* **INFORMATION SUPPLIED**

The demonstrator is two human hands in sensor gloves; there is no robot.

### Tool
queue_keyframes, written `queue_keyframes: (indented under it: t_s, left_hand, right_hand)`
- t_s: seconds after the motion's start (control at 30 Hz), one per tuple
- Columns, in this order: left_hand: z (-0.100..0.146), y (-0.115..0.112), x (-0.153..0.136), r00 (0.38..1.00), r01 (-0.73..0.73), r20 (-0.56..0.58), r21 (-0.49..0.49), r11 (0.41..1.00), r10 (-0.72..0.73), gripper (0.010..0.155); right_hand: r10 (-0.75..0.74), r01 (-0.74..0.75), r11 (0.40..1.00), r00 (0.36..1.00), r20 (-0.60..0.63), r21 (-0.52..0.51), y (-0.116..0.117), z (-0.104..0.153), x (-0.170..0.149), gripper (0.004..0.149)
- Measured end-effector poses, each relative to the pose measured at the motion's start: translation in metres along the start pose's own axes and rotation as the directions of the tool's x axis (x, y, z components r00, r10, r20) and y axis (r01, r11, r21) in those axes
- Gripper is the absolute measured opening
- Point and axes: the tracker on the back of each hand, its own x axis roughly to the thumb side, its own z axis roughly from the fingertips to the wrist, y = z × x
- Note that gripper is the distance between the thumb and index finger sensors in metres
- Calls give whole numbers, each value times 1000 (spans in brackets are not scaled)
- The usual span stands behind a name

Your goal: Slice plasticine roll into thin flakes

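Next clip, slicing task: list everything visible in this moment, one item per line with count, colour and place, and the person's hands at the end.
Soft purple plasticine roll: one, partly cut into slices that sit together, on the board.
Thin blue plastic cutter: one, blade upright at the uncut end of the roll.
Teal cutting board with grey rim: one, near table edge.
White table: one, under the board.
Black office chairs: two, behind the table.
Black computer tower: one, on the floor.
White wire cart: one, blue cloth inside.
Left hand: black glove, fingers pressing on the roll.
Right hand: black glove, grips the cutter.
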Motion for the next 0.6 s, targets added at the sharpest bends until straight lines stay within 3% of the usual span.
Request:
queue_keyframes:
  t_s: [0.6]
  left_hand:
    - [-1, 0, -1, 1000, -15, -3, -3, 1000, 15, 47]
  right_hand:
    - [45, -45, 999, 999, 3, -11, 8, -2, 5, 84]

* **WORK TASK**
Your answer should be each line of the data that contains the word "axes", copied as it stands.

* **RESULT BELOW**
- Measured end-effector poses, each relative to the pose measured at the motion's start: translation in metres along the start pose's own axes and rotation as the directions of the tool's x axis (x, y, z components r00, r10, r20) and y axis (r01, r11, r21) in those axes
- Point and axes: the tracker on the back of each hand, its own x axis roughly to the thumb side, its own z axis roughly from the fingertips to the wrist, y = z × x

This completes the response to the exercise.